• Your instructions:
Transcribe word for word the lines below from the line with "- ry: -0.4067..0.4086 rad" through the line with "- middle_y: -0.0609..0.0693", ends included.

• Provided records:
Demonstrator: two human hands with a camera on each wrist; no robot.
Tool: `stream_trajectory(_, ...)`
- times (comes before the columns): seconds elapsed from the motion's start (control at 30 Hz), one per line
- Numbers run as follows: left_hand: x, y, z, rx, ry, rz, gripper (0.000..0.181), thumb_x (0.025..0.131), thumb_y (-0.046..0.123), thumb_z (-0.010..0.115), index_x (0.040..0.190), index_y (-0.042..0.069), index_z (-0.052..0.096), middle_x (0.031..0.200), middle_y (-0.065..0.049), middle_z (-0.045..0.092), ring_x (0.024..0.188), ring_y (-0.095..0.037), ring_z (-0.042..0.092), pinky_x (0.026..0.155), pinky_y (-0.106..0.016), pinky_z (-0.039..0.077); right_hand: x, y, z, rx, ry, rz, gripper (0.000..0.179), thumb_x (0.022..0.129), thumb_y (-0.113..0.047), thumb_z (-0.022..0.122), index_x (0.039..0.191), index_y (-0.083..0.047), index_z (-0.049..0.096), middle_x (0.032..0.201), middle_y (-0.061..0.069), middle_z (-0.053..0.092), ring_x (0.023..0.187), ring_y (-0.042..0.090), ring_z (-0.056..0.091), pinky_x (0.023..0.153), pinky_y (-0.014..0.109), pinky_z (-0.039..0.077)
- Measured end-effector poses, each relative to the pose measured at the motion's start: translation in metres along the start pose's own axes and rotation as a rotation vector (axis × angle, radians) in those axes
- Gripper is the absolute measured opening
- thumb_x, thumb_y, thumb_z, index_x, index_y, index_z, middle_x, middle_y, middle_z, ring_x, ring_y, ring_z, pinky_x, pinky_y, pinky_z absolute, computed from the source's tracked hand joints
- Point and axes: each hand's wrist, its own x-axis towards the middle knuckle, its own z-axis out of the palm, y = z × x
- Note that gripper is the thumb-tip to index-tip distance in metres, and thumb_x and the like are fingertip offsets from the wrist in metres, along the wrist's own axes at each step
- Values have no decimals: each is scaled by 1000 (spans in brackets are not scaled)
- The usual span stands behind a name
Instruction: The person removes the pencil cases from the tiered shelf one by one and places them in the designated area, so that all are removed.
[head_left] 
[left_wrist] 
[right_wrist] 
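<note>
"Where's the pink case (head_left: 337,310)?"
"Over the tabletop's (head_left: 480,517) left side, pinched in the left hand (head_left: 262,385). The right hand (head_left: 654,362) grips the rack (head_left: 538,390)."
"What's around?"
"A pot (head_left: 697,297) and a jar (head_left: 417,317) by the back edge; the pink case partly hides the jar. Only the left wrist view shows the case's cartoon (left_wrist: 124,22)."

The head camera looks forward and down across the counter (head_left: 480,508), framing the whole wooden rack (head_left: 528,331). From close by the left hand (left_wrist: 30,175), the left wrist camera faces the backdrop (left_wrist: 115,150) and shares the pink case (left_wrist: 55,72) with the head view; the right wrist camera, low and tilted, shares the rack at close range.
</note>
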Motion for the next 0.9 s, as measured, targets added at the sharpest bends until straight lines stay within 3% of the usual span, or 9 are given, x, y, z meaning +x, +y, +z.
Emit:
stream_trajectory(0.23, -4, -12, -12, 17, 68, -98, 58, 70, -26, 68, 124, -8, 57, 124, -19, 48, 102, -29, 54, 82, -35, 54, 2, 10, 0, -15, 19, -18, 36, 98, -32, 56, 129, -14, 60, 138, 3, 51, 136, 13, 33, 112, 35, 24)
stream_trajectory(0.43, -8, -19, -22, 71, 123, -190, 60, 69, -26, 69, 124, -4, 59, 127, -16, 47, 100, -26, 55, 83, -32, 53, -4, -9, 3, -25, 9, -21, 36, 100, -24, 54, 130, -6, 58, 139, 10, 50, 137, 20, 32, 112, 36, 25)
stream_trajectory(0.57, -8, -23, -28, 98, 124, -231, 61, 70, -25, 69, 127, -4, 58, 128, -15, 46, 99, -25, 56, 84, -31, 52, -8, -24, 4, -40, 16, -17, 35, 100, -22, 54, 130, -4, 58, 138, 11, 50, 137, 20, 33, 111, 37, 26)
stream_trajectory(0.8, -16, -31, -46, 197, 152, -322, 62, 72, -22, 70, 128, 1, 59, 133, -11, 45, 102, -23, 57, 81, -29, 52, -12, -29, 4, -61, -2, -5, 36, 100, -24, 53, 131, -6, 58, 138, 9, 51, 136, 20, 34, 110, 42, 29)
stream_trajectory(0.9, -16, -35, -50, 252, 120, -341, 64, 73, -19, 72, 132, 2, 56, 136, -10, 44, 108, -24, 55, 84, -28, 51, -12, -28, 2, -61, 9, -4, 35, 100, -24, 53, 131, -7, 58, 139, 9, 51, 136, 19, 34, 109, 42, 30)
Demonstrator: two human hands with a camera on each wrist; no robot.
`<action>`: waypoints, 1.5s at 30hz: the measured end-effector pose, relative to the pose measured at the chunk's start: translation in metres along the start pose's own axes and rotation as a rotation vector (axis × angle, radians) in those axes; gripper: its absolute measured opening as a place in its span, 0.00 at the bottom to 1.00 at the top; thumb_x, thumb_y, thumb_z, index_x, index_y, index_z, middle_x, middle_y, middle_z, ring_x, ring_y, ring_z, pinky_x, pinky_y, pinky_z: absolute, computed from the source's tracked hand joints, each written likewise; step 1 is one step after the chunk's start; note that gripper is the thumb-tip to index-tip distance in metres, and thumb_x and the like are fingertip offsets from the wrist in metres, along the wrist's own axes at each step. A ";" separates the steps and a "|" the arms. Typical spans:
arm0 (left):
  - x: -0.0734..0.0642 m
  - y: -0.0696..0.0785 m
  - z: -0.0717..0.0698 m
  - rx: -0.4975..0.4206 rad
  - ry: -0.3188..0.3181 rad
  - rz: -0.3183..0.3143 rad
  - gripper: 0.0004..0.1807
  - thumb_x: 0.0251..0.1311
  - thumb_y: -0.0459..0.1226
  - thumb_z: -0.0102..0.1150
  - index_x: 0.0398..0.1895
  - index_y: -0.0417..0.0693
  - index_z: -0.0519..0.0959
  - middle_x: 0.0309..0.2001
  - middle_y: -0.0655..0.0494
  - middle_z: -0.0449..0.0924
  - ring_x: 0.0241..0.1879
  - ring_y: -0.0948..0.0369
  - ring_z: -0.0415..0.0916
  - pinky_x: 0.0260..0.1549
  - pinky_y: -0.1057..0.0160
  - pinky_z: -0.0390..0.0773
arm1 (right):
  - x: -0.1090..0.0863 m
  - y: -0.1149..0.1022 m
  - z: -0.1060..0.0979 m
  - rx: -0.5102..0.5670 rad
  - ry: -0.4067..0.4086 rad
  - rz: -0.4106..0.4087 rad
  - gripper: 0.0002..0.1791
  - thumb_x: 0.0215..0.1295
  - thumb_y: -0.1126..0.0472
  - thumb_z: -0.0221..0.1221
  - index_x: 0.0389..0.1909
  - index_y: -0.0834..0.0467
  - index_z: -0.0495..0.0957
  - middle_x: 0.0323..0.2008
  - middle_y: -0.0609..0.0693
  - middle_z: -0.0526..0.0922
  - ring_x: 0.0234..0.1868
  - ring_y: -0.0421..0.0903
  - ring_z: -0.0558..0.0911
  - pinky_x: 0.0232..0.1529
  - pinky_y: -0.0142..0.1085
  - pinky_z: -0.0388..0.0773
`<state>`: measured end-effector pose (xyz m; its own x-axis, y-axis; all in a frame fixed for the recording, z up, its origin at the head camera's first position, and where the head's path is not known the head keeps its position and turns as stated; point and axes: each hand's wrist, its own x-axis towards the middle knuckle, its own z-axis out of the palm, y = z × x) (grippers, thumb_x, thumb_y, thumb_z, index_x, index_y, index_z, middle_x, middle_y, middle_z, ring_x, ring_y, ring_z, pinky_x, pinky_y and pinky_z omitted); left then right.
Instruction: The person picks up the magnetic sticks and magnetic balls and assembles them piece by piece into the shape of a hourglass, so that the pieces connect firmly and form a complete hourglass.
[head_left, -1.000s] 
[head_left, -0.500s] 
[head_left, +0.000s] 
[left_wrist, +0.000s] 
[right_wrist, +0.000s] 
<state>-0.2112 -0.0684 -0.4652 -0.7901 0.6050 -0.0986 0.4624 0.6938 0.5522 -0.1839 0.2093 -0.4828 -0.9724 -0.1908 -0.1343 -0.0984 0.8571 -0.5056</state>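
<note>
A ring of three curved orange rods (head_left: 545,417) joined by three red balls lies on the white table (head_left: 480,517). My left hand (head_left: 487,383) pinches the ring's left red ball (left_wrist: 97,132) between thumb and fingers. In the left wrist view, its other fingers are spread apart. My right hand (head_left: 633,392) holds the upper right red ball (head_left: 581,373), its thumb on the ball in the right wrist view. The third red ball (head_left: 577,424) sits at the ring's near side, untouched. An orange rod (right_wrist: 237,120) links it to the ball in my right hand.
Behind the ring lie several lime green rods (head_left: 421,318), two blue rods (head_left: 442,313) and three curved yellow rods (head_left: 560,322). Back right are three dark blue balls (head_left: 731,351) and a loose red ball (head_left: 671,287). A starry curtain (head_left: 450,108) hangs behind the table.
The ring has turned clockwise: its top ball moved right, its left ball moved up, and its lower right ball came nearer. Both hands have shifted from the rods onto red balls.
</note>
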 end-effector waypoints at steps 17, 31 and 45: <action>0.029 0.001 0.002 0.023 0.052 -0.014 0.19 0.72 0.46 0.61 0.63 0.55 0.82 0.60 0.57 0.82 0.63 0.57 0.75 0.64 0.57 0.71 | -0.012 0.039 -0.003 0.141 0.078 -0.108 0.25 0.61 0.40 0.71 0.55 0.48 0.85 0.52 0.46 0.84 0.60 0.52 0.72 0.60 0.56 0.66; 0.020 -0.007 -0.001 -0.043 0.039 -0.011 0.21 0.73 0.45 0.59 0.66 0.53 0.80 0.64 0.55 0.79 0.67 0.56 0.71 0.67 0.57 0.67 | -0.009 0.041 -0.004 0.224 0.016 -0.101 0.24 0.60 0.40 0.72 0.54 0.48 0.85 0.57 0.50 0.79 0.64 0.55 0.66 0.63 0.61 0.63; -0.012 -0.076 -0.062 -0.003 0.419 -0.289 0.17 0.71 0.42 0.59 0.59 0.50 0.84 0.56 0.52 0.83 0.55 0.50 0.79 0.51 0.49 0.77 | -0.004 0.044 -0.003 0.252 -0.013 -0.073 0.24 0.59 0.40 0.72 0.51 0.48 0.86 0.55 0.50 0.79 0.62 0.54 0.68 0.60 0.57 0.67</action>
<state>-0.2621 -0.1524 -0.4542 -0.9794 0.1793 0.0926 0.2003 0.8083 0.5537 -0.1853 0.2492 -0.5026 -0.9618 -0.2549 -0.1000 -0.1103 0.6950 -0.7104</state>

• Solution to the exercise:
  - ry: -0.4067..0.4086 rad
  - rz: -0.4106..0.4087 rad
  - gripper: 0.0002..0.1791
  - thumb_x: 0.0215..0.1295
  - thumb_y: -0.1126..0.0472
  - thumb_z: -0.0221..0.1221
  - index_x: 0.0389..0.1909
  - index_y: -0.0834..0.0467
  - index_z: -0.0495..0.0957
  - middle_x: 0.0323..0.2008
  - middle_y: -0.0609..0.0693

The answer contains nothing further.